2.4. Limitations and Future Directions

The burgeoning integration of AI in CLP care including orthodontics presents promising advancements yet is not devoid of limitations. Few high-quality, large-scale datasets of patients with CLP are available. AI algorithms require diverse and representative datasets for training and validation, yet few such datasets are available [90,91], hampering the development and generalizability of AI models in CLP care. Furthermore, training AI models often inherit biases present in the input data, potentially leading to skewed clinical recommendations [91]. To mitigate this, data from a varied patient demographic is essential. However, a lack of standardization in radiographic protocols and annotations, making it difficult to train AI systems effectively [92]. Most AI applications in orthodontics for patients with CLP are in their infancy, focusing on diagnosis and treatment planning. However, continual assessment of treatment progress and automated adjustments are areas ripe for innovation. Moreover, AI’s role in predicting treatment outcomes, particularly in the context of growth modification therapy such as protraction headgear, remains underexplored. Real-time feedback is crucial in orthodontic treatment monitoring. Although AI can automate the monitoring process, current systems often cannot provide real-time feedback and guidance to clinicians. This limitation restricts the utility of AI in CLP management. The use of AI in CLP care also raises ethical and legal concerns. Patient privacy, data security, and liability issues must be carefully addressed to ensure compliance with regulatory frameworks and to maintain patient confidentiality. Establishing comprehensive ethical and legal frameworks is essential for the successful integration of AI into healthcare [92]. AI-driven systems also face the hurdle of gaining trust from practitioners and patients alike. The impersonal nature of AI-driven decisions and the lack of transparency in algorithmic processes can cause reluctance to adopt these technologies. Therefore, future AI solutions must incorporate explicability features that demystify decision-making processes for clinicians. Additionally, AI systems must operate within an ethical framework that prioritizes patient welfare and consent [92].
Despite these challenges, advancements in machine learning algorithms and computational power imply that AI has a significant trajectory of growth and could potentially revolutionize CLP care in orthodontics.

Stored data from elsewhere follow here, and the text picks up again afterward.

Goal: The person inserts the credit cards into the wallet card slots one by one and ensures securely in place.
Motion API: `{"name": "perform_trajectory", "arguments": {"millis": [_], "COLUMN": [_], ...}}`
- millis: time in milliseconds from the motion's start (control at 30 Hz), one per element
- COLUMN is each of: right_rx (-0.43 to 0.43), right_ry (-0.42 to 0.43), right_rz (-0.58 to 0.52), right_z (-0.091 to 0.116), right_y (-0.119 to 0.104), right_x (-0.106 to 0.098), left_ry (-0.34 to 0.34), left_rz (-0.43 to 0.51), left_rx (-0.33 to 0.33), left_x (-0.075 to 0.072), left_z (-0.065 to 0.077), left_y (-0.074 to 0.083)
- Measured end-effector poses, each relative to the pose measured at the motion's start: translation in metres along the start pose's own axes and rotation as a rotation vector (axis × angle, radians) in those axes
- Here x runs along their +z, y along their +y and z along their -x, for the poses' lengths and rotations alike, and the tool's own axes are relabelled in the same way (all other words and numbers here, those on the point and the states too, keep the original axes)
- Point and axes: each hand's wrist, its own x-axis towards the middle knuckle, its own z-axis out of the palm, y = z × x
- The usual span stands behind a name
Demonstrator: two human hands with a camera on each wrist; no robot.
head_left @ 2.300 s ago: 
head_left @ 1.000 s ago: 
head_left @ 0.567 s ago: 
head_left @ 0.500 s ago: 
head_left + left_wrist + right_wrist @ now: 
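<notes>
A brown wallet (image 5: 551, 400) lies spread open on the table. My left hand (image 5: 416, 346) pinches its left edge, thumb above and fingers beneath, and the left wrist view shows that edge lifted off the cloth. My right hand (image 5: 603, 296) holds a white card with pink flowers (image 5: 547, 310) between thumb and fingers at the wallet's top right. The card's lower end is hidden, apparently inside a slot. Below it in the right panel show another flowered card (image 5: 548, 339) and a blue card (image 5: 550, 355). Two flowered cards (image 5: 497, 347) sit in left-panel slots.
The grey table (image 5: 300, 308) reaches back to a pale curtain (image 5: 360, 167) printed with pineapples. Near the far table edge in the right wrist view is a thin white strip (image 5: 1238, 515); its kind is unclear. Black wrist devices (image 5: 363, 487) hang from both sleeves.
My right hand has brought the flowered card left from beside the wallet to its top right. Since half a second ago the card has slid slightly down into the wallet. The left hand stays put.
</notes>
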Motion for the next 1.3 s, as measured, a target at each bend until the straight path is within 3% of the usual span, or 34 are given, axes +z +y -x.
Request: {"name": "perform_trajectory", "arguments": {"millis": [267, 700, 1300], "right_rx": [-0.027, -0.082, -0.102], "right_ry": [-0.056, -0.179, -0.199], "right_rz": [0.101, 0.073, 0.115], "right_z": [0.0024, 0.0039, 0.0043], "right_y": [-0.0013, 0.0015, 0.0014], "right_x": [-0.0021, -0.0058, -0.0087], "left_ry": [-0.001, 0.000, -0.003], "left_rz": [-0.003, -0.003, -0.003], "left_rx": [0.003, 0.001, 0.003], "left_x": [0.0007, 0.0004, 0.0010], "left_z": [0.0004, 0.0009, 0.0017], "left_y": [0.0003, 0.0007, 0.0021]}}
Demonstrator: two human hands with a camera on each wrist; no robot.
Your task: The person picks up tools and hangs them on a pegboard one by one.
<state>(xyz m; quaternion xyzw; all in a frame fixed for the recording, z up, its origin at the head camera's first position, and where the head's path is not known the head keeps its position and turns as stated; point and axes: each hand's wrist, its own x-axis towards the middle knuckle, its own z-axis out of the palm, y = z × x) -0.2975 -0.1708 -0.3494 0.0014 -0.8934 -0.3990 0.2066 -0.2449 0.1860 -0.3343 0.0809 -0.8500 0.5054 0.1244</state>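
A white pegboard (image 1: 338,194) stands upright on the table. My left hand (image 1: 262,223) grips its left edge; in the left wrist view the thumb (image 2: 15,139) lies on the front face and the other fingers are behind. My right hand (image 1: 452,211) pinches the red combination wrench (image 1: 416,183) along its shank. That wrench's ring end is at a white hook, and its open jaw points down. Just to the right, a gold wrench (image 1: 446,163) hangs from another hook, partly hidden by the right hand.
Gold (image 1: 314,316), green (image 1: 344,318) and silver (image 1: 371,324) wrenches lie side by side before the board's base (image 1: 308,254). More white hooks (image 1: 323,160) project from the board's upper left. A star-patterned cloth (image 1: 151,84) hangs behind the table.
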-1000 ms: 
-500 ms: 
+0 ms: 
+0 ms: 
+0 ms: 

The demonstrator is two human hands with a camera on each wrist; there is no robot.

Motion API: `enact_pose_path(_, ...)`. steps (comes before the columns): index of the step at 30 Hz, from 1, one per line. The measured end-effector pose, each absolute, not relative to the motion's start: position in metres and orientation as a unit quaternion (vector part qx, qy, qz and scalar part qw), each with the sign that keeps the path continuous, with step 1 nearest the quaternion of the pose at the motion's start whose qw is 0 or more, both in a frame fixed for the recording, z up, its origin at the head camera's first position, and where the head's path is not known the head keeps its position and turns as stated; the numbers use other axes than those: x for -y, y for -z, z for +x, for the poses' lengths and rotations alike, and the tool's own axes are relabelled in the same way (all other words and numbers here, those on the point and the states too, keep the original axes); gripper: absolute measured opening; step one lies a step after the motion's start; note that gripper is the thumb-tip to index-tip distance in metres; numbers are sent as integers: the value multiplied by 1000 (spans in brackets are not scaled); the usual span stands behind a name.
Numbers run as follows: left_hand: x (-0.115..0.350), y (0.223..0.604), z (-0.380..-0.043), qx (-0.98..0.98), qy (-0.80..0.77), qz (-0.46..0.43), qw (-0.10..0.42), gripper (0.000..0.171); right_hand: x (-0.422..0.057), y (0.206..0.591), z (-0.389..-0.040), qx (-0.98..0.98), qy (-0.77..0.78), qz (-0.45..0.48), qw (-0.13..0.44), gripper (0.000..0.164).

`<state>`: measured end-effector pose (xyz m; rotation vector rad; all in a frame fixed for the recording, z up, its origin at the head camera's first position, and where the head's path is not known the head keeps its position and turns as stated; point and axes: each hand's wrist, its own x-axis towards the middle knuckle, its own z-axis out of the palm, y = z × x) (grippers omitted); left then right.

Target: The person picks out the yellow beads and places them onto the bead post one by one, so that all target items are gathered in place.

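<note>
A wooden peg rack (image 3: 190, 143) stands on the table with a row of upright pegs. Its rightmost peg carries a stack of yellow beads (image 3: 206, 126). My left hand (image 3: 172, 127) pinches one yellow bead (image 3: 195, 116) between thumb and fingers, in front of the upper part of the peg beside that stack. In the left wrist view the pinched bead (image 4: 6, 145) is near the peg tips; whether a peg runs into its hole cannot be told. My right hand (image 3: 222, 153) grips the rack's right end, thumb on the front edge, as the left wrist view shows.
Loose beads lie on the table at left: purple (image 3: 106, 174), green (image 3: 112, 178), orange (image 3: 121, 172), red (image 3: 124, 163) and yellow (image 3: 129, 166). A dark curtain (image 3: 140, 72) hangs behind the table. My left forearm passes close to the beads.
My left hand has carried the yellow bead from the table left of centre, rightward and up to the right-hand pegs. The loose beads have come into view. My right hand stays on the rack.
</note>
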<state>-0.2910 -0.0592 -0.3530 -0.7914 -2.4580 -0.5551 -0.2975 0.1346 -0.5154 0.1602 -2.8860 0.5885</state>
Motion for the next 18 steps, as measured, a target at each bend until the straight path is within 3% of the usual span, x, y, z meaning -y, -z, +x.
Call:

Integrating AI tools that provide real-time diagnostic and therapeutic feedback during procedures can enhance precision and outcomes. Future studies should create federated learning systems that allow AI models to learn from decentralized datasets without direct data sharing, thus preserving privacy. Developing robust, standardized protocols for data collection and annotation will also be critical in advancing AI systems that are both effective and generalizable. Concurrently, there must be a concerted effort to establish rigorous validation frameworks that ensure the reliability and safety of AI applications in clinical practice [90]. Ultimately, the cooperative efforts between AI researchers, data scientists, clinicians, and patients will forge AI tools that not only refine care for individuals with CLP but also uphold ethical considerations and foster trust within the healthcare community.
In conclusion, it is important to recognize that this review article may be susceptible to the biases commonly associated with comprehensive reviews. The present study focuses on specific aspects of CLP anomaly and analyzes a limited number of articles. It is crucial to note that further extensive clinical trials and rigorous systematic reviews are needed to fully explore the intersection of AI and CLP care in various aspects of CLP and advanced technology.

3. Conclusions

In this review, we aimed to investigate the transformative potential of AI in the management of children with CLP anomalies. Our analysis focused on the utilization of DL models in the diagnostic process and the prediction of susceptibility of CLP, which at times surpassed human capabilities in terms of precision. Additionally, ML algorithms can enhance preoperative planning for alveolar bone grafts, and aid in orthodontic treatment can provide personalized treatment plans, optimize the orthodontic process, and yield enhanced results. While there is still much to explore in this field, the advancements made thus far inspire optimism for a future where AI seamlessly integrates with CLP management, augmenting its analytical capabilities.

Funding

This research received no external funding.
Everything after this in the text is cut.